■ WHAT TO PRODUCE:
Repeat the listing word for word. No pictures belong in the copy.

■ DATA:
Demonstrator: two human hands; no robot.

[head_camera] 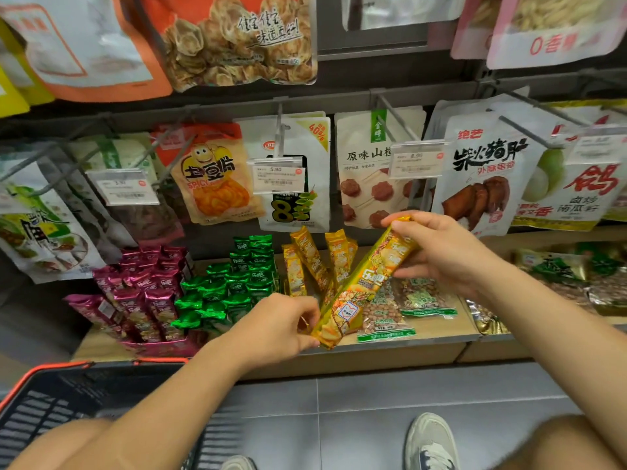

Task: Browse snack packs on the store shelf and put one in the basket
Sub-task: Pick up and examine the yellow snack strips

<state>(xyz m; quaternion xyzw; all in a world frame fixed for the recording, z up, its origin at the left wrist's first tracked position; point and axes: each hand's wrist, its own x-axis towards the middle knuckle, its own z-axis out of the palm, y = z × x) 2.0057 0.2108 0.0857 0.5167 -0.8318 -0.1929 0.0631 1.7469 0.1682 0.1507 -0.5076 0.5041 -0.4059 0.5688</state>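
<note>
A long yellow snack pack (366,283) is held slantwise above the front of the wooden shelf (390,357), its lower end to the near left and its upper end to the far right. The left hand (281,329) pinches the lower end with curled fingers. The right hand (444,252) grips the upper end, thumb on top and fingers curled beneath. The pack is clear of the shelf and well apart from the basket (51,371), a black one with an orange rim at the near left corner.

On the shelf under the hands, from left to right, stand magenta packs (142,293), green packs (230,286) and more yellow packs (315,259) of the same long shape. Clear peanut bags (407,300) lie flat just behind the held pack. Farther back, hanging snack bags (217,174) fill pegs fitted with price tags (278,174). A pale shoe (431,442) stands on the grey tiled floor (339,401) at the near right.
</note>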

■ ANSWER BELOW:
Demonstrator: two human hands; no robot.

[head_camera] 

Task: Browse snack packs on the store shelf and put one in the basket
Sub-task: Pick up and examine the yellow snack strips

<state>(xyz m; quaternion xyzw; all in a world frame fixed for the recording, z up, its origin at the left wrist's first tracked position; point and axes: each hand's wrist, its own x-axis towards the middle knuckle, its own z-axis out of the palm, y = z × x) 2.0057 0.2108 0.0857 0.5167 -0.8318 -0.1929 0.0631 1.7469 0.1682 0.1507 -0.5076 0.5041 -0.4059 0.5688</state>
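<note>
A long yellow snack pack (366,283) is held slantwise above the front of the wooden shelf (390,357), its lower end to the near left and its upper end to the far right. The left hand (281,329) pinches the lower end with curled fingers. The right hand (444,252) grips the upper end, thumb on top and fingers curled beneath. The pack is clear of the shelf and well apart from the basket (51,371), a black one with an orange rim at the near left corner.

On the shelf under the hands, from left to right, stand magenta packs (142,293), green packs (230,286) and more yellow packs (315,259) of the same long shape. Clear peanut bags (407,300) lie flat just behind the held pack. Farther back, hanging snack bags (217,174) fill pegs fitted with price tags (278,174). A pale shoe (431,442) stands on the grey tiled floor (339,401) at the near right.
</note>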

Nothing else remains to be done in this exercise.